Content starts
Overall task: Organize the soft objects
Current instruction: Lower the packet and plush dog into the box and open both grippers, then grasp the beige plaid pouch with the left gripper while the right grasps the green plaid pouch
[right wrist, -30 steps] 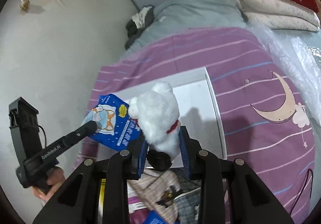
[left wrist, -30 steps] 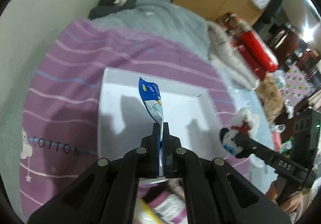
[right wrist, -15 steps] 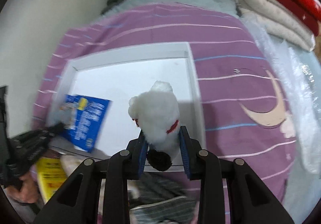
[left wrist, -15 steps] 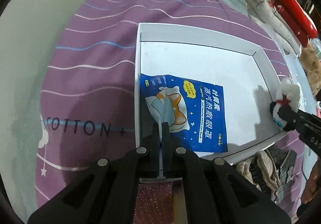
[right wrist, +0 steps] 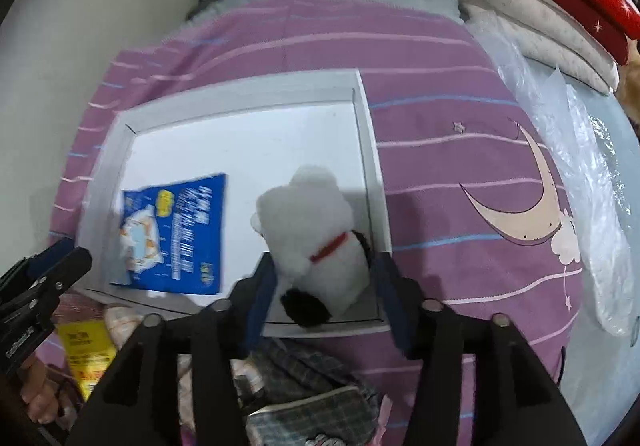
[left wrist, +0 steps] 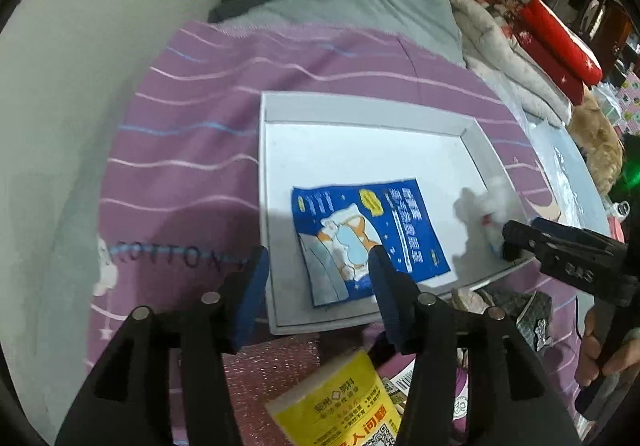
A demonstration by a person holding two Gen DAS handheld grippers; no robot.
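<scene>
A blue eye-mask packet (left wrist: 368,234) lies flat in the white tray (left wrist: 360,106) on the purple bedspread. My left gripper (left wrist: 318,274) hovers over the tray's near edge. Its jaws are opening, and nothing is between the fingers; the packet lies just beyond them. A white plush toy with a red collar (right wrist: 312,238) rests in the tray's near right corner (right wrist: 372,174). My right gripper (right wrist: 324,282) stands around the toy, jaws opening, with a gap showing at the right pad. The other views show the packet (right wrist: 176,234), the plush (left wrist: 492,202), the left gripper (right wrist: 68,254) and the right gripper (left wrist: 520,234).
A yellow packet (left wrist: 340,406) and plaid cloth items (right wrist: 304,370) lie in front of the tray. Clear plastic wrap (right wrist: 580,166) covers the bed's right side. Rolled red and white bedding (left wrist: 540,38) sits at the far right. A wall runs along the left.
The left gripper let go of the blue packet, which now lies flat in the tray, and its jaws spread. The right gripper lowered the plush into the tray and its jaws widened.
</scene>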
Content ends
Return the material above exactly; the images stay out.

* [EXERCISE ANSWER]:
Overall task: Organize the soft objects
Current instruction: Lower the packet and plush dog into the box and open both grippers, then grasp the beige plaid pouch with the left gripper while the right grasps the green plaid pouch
[right wrist, -30 steps] 
[left wrist, -30 steps] 
[right wrist, -15 steps] 
[left wrist, -15 steps] 
[right wrist, +0 steps] 
[left wrist, +0 steps] 
A demonstration by a person holding two Gen DAS handheld grippers; no robot.
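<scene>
A blue eye-mask packet (left wrist: 368,234) lies flat in the white tray (left wrist: 360,106) on the purple bedspread. My left gripper (left wrist: 318,274) hovers over the tray's near edge. Its jaws are opening, and nothing is between the fingers; the packet lies just beyond them. A white plush toy with a red collar (right wrist: 312,238) rests in the tray's near right corner (right wrist: 372,174). My right gripper (right wrist: 324,282) stands around the toy, jaws opening, with a gap showing at the right pad. The other views show the packet (right wrist: 176,234), the plush (left wrist: 492,202), the left gripper (right wrist: 68,254) and the right gripper (left wrist: 520,234).
A yellow packet (left wrist: 340,406) and plaid cloth items (right wrist: 304,370) lie in front of the tray. Clear plastic wrap (right wrist: 580,166) covers the bed's right side. Rolled red and white bedding (left wrist: 540,38) sits at the far right. A wall runs along the left.
The left gripper let go of the blue packet, which now lies flat in the tray, and its jaws spread. The right gripper lowered the plush into the tray and its jaws widened.
</scene>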

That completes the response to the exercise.